Responsible for firing the first bullet in the Nisour Square massacre in 2007, former Blackwater security contractor Nicholas Slatten was sentenced Wednesday to life in federal prison. Last year, Slatten was convicted of first-degree murder after murdering an aspiring doctor without provocation.
At approximately noon on September 16, 2007, a Blackwater convoy codenamed Raven 23 disobeyed orders from U.S. Embassy officials to remain in the Green Zone and instead established a blockade at Nisour Square in Baghdad.
While driving his mother to an appointment, Ahmed Haithem Ahmed Al Rubia’y stopped his white Kia sedan at the checkpoint and waited for the Blackwater mercenaries to let them pass. Hiding inside the convoy’s command vehicle, Slatten aimed his SR-25 sniper rifle through a gun portal and fired a round at Ahmed.
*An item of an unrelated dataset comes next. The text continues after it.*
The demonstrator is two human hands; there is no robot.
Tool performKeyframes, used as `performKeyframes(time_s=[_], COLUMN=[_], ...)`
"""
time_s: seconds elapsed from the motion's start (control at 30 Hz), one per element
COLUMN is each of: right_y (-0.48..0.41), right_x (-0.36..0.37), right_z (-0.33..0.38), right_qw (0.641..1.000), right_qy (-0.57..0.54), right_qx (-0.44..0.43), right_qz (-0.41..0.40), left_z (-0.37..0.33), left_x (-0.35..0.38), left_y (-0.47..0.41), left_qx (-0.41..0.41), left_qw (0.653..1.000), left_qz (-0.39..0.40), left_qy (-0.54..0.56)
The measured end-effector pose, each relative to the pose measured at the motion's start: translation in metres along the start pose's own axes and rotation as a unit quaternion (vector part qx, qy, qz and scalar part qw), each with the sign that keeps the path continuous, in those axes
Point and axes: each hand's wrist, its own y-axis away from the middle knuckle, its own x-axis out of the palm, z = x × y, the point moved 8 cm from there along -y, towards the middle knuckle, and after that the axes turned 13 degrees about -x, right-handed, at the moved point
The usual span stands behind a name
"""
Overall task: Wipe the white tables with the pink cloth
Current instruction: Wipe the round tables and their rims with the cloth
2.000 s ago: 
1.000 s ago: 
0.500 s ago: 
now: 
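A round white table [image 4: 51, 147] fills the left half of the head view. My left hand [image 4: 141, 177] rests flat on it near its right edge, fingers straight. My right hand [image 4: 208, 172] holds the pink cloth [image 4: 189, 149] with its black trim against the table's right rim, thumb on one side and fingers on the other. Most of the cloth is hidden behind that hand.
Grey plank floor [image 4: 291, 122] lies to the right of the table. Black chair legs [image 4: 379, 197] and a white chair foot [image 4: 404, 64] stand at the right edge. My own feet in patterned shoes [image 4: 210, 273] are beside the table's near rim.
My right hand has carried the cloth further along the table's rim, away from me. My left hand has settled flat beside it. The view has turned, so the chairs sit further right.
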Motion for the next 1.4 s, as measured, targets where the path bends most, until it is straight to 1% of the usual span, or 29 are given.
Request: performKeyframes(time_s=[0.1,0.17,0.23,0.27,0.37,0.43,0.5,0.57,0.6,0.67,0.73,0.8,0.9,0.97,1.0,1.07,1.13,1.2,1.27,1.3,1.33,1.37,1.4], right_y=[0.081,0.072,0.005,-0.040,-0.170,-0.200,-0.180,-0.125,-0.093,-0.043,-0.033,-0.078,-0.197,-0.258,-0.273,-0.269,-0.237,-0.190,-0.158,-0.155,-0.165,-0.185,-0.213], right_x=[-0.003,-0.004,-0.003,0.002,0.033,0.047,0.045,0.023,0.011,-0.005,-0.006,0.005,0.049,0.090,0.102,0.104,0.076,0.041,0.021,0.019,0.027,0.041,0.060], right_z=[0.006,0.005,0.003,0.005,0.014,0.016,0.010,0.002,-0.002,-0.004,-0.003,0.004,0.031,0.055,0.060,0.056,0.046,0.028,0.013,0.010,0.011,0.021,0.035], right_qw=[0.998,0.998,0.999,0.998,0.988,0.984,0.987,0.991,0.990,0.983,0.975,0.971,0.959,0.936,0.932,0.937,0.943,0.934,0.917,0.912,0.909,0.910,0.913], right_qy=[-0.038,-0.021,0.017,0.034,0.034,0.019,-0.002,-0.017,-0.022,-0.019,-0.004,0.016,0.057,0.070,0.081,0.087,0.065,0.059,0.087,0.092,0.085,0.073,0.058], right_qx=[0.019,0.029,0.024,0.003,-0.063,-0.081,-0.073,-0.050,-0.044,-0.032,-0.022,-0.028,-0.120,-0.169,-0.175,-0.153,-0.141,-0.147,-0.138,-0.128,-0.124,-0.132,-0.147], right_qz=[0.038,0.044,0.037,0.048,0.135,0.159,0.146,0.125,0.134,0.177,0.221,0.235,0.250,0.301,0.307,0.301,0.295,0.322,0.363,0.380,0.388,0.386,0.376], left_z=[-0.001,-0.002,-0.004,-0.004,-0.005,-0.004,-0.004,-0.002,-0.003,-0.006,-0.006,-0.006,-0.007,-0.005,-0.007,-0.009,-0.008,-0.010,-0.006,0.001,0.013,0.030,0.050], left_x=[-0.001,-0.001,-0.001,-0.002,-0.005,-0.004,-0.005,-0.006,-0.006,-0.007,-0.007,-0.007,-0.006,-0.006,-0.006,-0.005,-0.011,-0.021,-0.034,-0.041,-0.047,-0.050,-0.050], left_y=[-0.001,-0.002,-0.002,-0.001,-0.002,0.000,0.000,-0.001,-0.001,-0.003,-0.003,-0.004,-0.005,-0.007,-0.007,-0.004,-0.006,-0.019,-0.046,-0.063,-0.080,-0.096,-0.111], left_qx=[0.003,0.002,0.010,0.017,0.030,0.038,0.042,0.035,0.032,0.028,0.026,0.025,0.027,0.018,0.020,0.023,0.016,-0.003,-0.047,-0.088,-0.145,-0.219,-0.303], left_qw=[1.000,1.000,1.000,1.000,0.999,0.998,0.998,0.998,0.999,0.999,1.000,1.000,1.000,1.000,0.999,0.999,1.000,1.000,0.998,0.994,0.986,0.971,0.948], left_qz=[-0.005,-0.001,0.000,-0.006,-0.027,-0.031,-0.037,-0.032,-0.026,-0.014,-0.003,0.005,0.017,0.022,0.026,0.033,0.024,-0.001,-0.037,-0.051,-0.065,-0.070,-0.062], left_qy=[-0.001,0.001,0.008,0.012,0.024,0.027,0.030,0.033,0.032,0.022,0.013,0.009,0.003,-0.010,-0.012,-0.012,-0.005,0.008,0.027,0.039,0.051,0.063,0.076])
As Ahmed’s head exploded, his car slipped into neutral and slowly began to approach the Blackwater convoy. While attempting to stop the car, Iraqi police officer Ali Khalaf Salman raised his left arm signaling the shooters to stop firing. Inside the sedan, Ahmed’s mother, Mahassin Mohssen Kadhum Al-Khazali, clutched his bleeding head while screaming, “My son! My son! Help me, help me!”
A Blackwater turret gunner, Jeremy Ridgeway, opened fire killing Ahmed’s mother. Another Blackwater shooter launched an M-203 grenade that caused the sedan to erupt into flames. Unleashing sniper fire, machine guns, and grenade launchers, the Blackwater convoy murdered ten unarmed men, two women, and two boys, ages 9 and 11. At least 17 more victims were wounded. The only damage inflicted upon the convoy’s command vehicle came from shrapnel by an American grenade fired at close range by a Blackwater operative.
According to witnesses, Nicholas Slatten, Paul Slough, Evan Liberty, Dustin Heard, and Jeremy Ridgeway attempted to kill everyone inNisour Square. Another turret gunner, Matthew Murphy, waved his arms warning nearby Iraqis to get down.
After ignoring repeated orders to cease firing, the massacre finally ended when Blackwater operatives turned their guns on each other. Instead of killing their own teammates, the shooters eventually decided to stop firing. As the convoy exited the square, some of the shooters continued indiscriminately firing their machine guns at civilian vehicles.
In December 2008, Ridgeway pleaded guilty to voluntary manslaughter and attempt to commit manslaughter. As Ridgeway began cooperating with prosecutors, Judge Ricardo Urbina of Federal District Court in Washington threw out the indictments against Slatten, Liberty, Slough, Heard, and Donald Ball. An appeals court reversed his ruling in 2011, allowing prosecutors to obtain indictments against them. The prosecution chose not to indict Ball again.
On October 22, 2014, Slatten was found guilty of first-degree murder. Slough was convicted on 13 counts of voluntary manslaughter, 17 counts of attempted manslaughter, and one firearms offense. Liberty was found guilty of eight counts of voluntary manslaughter, 12 counts of attempted manslaughter, and one firearms offense. Heard was convicted on six counts of voluntary manslaughter, 11 counts of attempted manslaughter, and one firearms offense.
On August 4, 2017, a three-judge panel of the U.S. Court of Appeals for the District of Columbia Circuit tossed Slatten’s murder conviction and ordered the other defendants to be re-sentenced. In December, Slatten was found guilty of first-degree murder in the killing of Ahmed Haithem Ahmed Al Rubia’y and the other innocent people gunned down during the massacre.
The appeals court ordered Slatten’s three co-defendants – Paul Slough, Evan Liberty, and Dustin Heard – to be re-sentenced for their roles in the crime. Slough, Liberty, and Heard remain in custody and their re-sentencing proceedings are scheduled for September 5.
On Wednesday, Slatten was sentenced to life in federal prison for initiating a massacre that left 14 Iraqi civilians dead, including 10 men, two women, and two boys, ages 9 and 11. At least another 17 victims were also injured for no justifiable reason.